## Exercise goal
Give back an exact copy of the lines below, from the first through the line with "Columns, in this"; please stop there.

## Records for this task

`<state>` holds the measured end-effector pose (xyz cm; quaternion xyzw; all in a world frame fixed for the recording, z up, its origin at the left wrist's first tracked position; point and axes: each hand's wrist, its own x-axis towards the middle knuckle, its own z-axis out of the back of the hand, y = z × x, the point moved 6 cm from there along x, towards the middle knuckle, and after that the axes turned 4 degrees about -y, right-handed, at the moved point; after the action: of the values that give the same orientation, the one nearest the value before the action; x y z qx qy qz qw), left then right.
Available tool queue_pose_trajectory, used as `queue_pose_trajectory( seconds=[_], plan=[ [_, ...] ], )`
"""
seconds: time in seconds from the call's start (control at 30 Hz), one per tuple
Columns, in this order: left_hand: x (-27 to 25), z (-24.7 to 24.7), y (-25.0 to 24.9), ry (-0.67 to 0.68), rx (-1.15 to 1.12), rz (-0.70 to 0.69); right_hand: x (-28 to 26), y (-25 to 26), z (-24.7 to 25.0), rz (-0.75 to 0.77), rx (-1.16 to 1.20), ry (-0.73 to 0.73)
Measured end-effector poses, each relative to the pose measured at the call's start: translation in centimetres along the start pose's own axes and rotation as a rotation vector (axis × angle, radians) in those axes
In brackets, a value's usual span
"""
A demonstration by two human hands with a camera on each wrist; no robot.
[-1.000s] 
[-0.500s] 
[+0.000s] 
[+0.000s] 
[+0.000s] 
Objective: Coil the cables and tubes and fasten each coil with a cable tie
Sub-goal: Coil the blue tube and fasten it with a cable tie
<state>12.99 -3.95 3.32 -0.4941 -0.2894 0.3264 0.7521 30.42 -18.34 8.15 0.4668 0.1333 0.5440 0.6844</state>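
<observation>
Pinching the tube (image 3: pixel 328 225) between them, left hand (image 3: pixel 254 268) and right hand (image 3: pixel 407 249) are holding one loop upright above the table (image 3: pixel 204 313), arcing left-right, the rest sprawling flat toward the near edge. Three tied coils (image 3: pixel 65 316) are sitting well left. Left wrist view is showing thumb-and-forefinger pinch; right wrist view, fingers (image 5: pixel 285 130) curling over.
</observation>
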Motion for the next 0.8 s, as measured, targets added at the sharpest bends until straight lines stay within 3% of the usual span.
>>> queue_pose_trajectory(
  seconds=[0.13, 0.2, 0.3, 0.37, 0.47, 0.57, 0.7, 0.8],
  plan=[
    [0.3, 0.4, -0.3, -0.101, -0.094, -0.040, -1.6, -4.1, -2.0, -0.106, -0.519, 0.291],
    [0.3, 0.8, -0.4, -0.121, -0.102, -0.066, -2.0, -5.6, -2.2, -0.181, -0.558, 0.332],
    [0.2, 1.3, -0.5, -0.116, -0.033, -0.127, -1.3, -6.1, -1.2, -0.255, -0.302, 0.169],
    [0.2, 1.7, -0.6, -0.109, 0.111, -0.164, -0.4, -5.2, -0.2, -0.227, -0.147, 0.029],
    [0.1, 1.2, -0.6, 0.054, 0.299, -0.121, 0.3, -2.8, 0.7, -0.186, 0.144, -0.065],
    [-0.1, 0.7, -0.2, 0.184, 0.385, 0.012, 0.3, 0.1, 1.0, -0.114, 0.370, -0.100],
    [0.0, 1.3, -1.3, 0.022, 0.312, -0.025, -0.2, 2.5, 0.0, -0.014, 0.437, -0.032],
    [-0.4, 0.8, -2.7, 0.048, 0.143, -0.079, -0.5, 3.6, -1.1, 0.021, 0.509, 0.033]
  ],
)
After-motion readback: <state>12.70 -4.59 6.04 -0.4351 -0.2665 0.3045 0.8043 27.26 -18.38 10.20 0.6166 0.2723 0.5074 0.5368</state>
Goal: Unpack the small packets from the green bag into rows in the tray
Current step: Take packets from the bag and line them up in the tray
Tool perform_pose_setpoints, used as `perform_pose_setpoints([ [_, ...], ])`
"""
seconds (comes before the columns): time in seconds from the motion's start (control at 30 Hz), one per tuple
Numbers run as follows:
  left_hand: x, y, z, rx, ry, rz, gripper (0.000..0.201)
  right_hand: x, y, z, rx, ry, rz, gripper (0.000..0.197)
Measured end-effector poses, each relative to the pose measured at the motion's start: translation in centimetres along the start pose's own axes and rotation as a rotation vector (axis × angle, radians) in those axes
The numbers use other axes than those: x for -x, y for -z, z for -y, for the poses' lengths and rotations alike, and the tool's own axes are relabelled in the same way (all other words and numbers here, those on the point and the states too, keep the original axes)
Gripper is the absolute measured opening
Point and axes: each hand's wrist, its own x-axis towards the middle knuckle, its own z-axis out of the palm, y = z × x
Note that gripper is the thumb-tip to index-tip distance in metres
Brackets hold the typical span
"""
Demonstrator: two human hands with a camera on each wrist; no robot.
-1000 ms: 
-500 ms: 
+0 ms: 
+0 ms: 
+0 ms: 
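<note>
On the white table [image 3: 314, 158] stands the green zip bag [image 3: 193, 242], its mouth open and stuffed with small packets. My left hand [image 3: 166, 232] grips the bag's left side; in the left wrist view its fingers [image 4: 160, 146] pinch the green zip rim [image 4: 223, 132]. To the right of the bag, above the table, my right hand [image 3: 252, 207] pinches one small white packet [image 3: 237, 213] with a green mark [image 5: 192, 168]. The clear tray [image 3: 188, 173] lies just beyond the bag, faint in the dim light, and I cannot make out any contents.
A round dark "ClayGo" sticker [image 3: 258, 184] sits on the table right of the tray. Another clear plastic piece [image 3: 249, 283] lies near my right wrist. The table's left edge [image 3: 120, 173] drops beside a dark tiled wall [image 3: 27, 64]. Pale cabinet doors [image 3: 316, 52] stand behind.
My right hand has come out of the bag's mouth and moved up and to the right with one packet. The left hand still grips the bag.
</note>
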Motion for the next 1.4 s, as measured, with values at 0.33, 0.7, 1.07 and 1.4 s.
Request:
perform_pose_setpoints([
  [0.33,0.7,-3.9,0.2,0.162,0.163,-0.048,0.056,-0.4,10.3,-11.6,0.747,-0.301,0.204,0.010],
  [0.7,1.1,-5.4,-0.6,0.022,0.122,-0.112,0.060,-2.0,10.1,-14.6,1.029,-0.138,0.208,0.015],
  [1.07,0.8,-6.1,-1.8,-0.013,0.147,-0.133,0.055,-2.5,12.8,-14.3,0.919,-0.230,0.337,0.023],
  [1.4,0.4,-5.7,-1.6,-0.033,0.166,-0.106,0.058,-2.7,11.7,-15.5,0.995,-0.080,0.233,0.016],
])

## Solution for this task
`<state>` holds the measured end-effector pose (xyz cm; quaternion xyzw; all in a world frame fixed for the recording, z up, its origin at the left wrist's first tracked position; point and axes: each hand's wrist, its own x-axis towards the middle knuckle, its own z-axis out of the back of the hand, y = z × x, the point moved 6 cm from there along x, towards the middle knuckle, and after that the axes turned 4 degrees about -y, right-handed, at the moved point; after the action: of the values that give the same orientation, the one nearest the value before the action; x y z qx qy qz qw), left then right.
Available tool queue_pose_trajectory, used as `queue_pose_trajectory( seconds=[_], plan=[ [_, ...] ], )`
"""
seconds: time in seconds from the call's start (control at 30 Hz), one per tuple
Columns, in this order: left_hand: x (-27 to 25), z (-24.7 to 24.7), y (-25.0 to 24.9), ry (-0.67 to 0.68), rx (-1.15 to 1.12), rz (-0.70 to 0.69); right_hand: x (-28 to 26), y (-25 to 26), z (-24.7 to 25.0), rz (-0.75 to 0.77), rx (-1.16 to 1.20), ry (-0.73 to 0.73)

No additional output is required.